A demora das respostas para o assassinato de Marielle Franco e Anderson Gomes traz à tona problemas estruturais no esclarecimento de homicídios no país

Seis anos depois dos assassinatos da vereadora Marielle Franco e do motorista Anderson Gomes, investigações da Polícia Federal finalmente apontaram dois suspeitos de serem os mandantes do crime e um delegado suspeito de atrapalhar as investigações. O Instituto Sou da Paz deseja que a conclusão dessa etapa e consequente responsabilização dos mandantes possa confortar o sentimento de pesar dos familiares e amigos das vítimas, agravado pela sensação de impunidade diante da demora na completa elucidação do crime.

Como mostramos na 6ª edição do relatório Onde Mora a Impunidade, o Rio de Janeiro esclarece apenas cerca de 23% dos homicídios cometidos no estado, bem abaixo da já preocupante média nacional de 35% de esclarecimentos. Em todas as edições o estado apresentou índices baixos, tendo chegado ao mais grave de 11% em 2017. Esse indicador, somado a outros indicativos, como a alta rotatividade de delegados na unidade de homicídios da capital, poderia ter guiado uma avaliação detalhada que identificasse os indícios de corrupção com muito mais antecedência.

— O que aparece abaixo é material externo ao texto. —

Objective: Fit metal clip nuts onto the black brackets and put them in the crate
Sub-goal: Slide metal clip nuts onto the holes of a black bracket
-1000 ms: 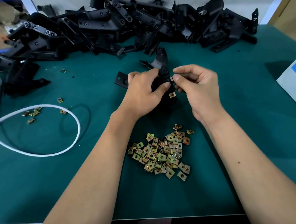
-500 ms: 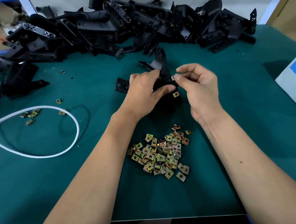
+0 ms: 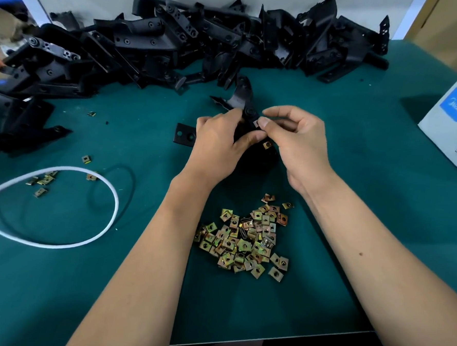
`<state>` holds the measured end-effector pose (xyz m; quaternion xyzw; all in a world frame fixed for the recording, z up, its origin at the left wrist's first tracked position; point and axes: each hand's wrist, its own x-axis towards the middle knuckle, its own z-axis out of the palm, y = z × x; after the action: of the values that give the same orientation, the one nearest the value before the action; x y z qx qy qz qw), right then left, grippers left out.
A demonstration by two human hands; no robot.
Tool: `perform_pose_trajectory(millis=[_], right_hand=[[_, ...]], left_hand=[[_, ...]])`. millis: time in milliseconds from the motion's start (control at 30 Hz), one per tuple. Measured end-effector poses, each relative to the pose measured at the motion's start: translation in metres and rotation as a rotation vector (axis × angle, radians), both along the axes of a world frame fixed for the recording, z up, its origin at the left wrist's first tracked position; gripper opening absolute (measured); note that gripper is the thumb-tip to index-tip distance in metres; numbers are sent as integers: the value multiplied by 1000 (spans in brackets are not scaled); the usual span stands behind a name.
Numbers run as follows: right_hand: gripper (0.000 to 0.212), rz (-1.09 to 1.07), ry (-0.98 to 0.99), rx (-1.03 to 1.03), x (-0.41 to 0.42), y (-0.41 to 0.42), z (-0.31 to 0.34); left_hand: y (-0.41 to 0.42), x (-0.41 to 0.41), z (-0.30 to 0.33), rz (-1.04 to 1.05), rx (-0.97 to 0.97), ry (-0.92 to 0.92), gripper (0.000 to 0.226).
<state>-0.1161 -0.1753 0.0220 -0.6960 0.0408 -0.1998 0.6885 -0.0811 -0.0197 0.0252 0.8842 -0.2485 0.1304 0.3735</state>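
Note:
My left hand (image 3: 218,148) grips a black bracket (image 3: 242,98) at the middle of the green table (image 3: 355,180); the hand hides much of the bracket. My right hand (image 3: 296,139) pinches a small clip nut (image 3: 256,123) against the bracket's edge with thumb and forefinger. Another brass clip nut (image 3: 267,144) sits on the bracket just below. A pile of loose clip nuts (image 3: 247,238) lies between my forearms. No crate is in view.
A big heap of black brackets (image 3: 203,43) runs along the back of the table. A looped white cable (image 3: 84,239) and a few stray nuts (image 3: 42,181) lie at the left. A white box (image 3: 452,119) stands at the right edge.
My right thumb and forefinger have closed in on the nut at the bracket's edge. Both hands and the bracket have barely shifted.

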Motion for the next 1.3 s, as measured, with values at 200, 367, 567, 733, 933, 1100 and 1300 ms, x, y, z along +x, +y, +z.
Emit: perform_pose_trajectory(millis=[200,367,567,733,933,1100,1300], right_hand=[[17,-59,2,-146,-2,4,3],[30,-92,-38,-334,-4,2,6],[23,-91,-61,-268,-3,8,6],[23,-53,-55,-157,-1,17,2],[22,91,18,-86,-1,5,3],[19,50,48,-161,1,-7,-1],[27,82,18,-429,0,-3,-4]], left_hand=[[4,2,-4,32,8,38,47],[1,4,-7,67,57,26,56],[-2,4,-8,70,45,34,55],[-4,4,-10,88,38,67,56],[-2,4,-10,79,-18,113,50],[-6,5,-11,291,-7,107,56],[-5,10,-13,388,-57,179,38]])
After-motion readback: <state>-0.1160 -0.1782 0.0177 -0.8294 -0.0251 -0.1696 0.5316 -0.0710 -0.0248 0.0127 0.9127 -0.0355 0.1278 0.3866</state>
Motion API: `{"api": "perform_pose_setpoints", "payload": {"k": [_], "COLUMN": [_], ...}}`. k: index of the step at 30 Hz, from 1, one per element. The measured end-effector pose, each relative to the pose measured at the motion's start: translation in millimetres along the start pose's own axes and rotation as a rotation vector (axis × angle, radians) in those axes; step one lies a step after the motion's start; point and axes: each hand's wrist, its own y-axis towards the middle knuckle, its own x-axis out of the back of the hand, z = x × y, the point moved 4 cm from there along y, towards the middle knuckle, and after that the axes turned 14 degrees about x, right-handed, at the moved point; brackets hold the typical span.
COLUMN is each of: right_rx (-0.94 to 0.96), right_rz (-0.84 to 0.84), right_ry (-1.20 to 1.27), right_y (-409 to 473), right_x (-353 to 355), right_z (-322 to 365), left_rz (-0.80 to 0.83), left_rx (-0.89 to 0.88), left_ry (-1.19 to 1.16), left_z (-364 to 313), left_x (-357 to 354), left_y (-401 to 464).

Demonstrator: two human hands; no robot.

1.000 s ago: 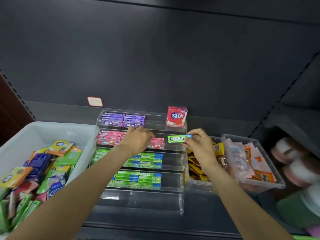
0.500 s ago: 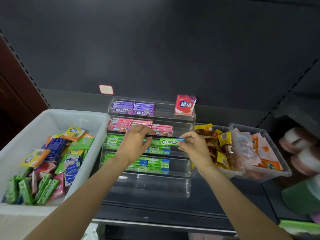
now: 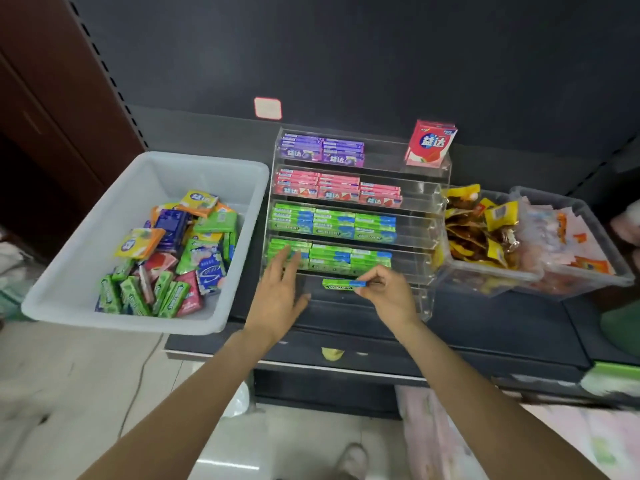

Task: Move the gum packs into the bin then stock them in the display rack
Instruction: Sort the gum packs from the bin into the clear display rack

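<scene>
With your right hand (image 3: 388, 294) pinching the green gum pack (image 3: 343, 284) just before the display rack (image 3: 440, 188) at the shelf's front edge, keep it level, slide it into the bare lowest tier, and let your loosely spread left hand (image 3: 280, 289) steady the neighbouring row.

Bare forearms, bare hands

The left hand (image 3: 278, 299) and right hand (image 3: 391, 296) wear no gloves, rings, or watch; no sleeves reach either forearm.

Dark shelf (image 3: 485, 327): display rack (image 3: 429, 188), bin (image 3: 114, 317)
</scene>
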Motion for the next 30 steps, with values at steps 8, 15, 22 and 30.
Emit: {"api": "perform_pose_setpoints", "payload": {"k": [8, 15, 22, 30], "right_rx": [0.017, 0.124, 0.165, 0.156], "right_rz": [0.048, 0.249, 0.347, 0.425], "right_ry": [-0.142, -0.344, -0.475, -0.523], "right_y": [-5.1, -3.2, -7.9, -7.2], "right_x": [-52.0, -86.3, -104.8, -114.2], "right_z": [-10.2, 3.4, 6.4, 15.9], "left_rz": [-0.162, -0.048, -0.023, 0.019], "left_rx": [0.115, 0.234, 0.216, 0.231], "left_ry": [-0.04, -0.363, -0.481, -0.493], "left_z": [33.0, 51.8, 62.4, 64.0], "left_x": [-13.4, -19.2, -14.7, -14.9], "left_y": [-27.3, -27.4, -25.2, -25.2]}}
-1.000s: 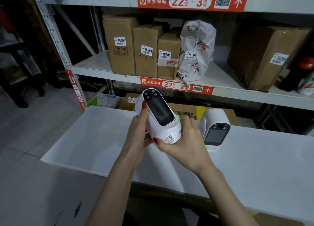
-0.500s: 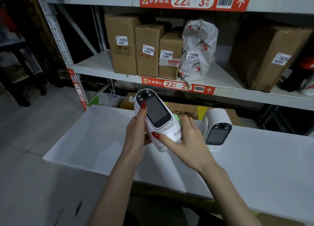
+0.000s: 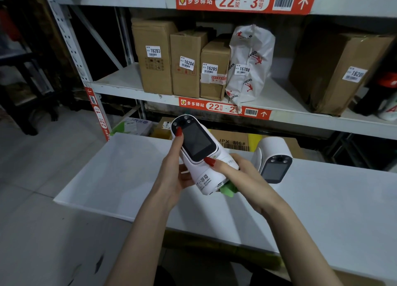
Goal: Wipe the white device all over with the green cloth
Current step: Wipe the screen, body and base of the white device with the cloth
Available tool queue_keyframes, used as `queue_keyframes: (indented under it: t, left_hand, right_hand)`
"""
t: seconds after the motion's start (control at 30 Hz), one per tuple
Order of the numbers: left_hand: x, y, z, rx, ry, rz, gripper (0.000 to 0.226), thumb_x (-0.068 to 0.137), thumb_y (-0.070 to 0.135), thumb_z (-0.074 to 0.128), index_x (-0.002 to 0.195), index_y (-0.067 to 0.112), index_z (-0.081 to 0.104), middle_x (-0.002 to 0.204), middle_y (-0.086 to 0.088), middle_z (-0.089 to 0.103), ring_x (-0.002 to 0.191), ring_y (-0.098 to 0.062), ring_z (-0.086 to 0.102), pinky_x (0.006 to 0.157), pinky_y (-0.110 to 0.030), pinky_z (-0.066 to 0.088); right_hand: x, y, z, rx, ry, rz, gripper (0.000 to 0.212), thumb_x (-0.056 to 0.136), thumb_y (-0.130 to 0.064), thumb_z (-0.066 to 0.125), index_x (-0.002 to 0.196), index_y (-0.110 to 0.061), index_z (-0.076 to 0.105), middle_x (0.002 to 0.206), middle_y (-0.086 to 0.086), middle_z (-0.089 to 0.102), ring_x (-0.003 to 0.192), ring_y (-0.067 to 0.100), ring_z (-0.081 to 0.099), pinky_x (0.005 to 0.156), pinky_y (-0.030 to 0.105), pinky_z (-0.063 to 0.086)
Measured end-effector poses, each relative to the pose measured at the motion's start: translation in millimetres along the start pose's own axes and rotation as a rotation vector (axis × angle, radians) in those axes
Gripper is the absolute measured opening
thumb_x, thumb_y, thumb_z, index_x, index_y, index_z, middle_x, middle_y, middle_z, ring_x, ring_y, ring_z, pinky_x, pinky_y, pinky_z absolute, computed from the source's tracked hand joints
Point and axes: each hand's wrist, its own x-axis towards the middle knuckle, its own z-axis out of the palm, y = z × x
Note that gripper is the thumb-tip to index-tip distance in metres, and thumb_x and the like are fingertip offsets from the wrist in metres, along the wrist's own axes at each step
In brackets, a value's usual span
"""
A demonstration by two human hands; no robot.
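A white device point(image 3: 200, 174) with a dark screen is held tilted above the white table point(image 3: 322, 210), its lens end up and to the left. My left hand point(image 3: 174, 176) grips its left side, one finger lying along the screen's edge. My right hand point(image 3: 242, 178) presses a green cloth point(image 3: 228, 189) against the device's underside and base. Only a small fold of the cloth shows below the base; the rest is hidden by the palm.
A second white device point(image 3: 274, 161) stands on the table just right of my hands. Behind is a metal shelf rack point(image 3: 129, 90) with labelled cardboard boxes point(image 3: 154, 55) and a white plastic parcel point(image 3: 249, 64). Tiled floor lies to the left.
The device has tipped further, its base swinging down and right. My right hand slid with the cloth from the device's far side down to its base, where green cloth now shows.
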Motion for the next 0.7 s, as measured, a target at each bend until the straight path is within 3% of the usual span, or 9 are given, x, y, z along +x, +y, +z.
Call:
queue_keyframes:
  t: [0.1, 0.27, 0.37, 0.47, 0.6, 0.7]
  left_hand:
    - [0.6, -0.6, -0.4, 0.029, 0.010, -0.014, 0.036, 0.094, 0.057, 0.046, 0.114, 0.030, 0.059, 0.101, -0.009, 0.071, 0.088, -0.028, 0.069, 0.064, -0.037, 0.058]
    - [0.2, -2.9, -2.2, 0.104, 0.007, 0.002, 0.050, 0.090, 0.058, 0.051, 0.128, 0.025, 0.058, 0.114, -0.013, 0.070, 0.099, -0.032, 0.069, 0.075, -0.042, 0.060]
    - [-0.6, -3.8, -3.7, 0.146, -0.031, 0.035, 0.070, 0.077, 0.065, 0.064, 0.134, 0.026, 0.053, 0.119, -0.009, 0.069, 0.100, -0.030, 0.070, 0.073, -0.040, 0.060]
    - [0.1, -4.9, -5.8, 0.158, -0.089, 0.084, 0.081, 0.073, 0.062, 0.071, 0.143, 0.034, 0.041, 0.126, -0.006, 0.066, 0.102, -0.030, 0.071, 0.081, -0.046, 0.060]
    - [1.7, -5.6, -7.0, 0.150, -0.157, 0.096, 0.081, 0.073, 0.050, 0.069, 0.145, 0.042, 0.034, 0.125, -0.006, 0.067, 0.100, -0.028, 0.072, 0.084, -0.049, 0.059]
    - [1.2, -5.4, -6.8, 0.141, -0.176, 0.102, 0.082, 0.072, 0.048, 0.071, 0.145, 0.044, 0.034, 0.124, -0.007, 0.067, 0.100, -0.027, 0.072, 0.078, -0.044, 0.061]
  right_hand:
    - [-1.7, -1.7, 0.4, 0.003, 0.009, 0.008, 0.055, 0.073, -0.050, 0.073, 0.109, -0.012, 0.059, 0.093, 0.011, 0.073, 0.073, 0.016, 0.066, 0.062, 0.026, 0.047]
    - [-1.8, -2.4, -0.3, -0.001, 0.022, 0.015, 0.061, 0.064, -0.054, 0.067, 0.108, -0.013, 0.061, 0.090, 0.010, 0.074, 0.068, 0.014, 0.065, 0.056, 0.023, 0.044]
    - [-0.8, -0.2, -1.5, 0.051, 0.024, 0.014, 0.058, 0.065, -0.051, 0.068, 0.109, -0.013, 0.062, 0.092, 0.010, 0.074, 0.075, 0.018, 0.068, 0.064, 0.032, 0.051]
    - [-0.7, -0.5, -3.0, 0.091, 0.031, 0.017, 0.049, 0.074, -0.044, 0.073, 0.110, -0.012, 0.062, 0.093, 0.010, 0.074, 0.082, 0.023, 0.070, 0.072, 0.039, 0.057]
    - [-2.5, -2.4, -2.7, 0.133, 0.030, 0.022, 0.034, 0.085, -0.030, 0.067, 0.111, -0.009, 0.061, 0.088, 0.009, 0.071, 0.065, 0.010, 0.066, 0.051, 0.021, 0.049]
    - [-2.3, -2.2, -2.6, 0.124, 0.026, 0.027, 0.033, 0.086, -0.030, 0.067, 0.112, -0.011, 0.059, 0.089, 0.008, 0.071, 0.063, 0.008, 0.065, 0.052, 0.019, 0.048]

Os fatos apontados no inquérito sobre as mortes de Marielle e Anderson evidenciam problemas estruturais que afetam não apenas a segurança pública, como outras esferas administrativas e políticas do estado. O processo de investigação foi marcado por uma sequência de falhas, desde os trabalhos iniciais no local do crime. A coleta irregular dos projéteis impediu análises periciais completas, gravações de estabelecimentos comerciais da região demoraram a ser coletadas, houve quebras na cadeia de custódia de evidências, testemunhas foram ignoradas, depoimentos de envolvidos deixaram de ser tomados e mandados de busca e apreensão não foram cumpridos. Por fim, a condução da apuração foi prejudicada pela constante troca de delegados e mudanças na equipe do Ministério Público que monitorava o caso, o que culminou na federalização da investigação.

No Brasil existem diversos exemplos de boas práticas de investigação de homicídios, que têm contribuído para melhorar a taxa de esclarecimento em diferentes estados. Na publicação Diretrizes Nacionais de Esclarecimento de Homicídios, o Sou da Paz, apoiado por uma rede de policiais, peritos criminais e promotores de justiça, sistematizou um conjunto de recomendações práticas que podem e devem ser disseminadas para mais polícias. Dentre os pontos destacados na publicação, estão a devida preservação do local do crime, articulação mais próxima com o Ministério Público, fortalecimento das perícias técnicas e a contínua mensuração das taxas de esclarecimento de homicídios.

“Esperamos que o estarrecimento diante da realidade exposta por esse caso ajude a impulsionar medidas efetivas para aprimorar as respostas do poder público frente aos homicídios, para que nenhuma família fique sem resposta, os autores sejam responsabilizados e a polícia tenha mais informações sobre como os homicídios acontecem e seja capaz de preveni-los de forma mais eficiente”, afirma Carolina Ricardo, diretora-executiva do Instituto Sou da Paz. “Aperfeiçoar o desempenho investigativo e aumentar o esclarecimento de homicídios depende de uma atuação coordenada entre secretarias de segurança estaduais, Ministério Público e Poder Judiciário, com o devido apoio e direcionamento do Ministério da Justiça e Segurança Pública. Mas antes de tudo, depende da decisão política de priorizar a investigação criminal em vez das tradicionais operações policiais espetaculosas, que não geram resultados de longo prazo, além de produzirem mortes e injustiças”, diz Carolina.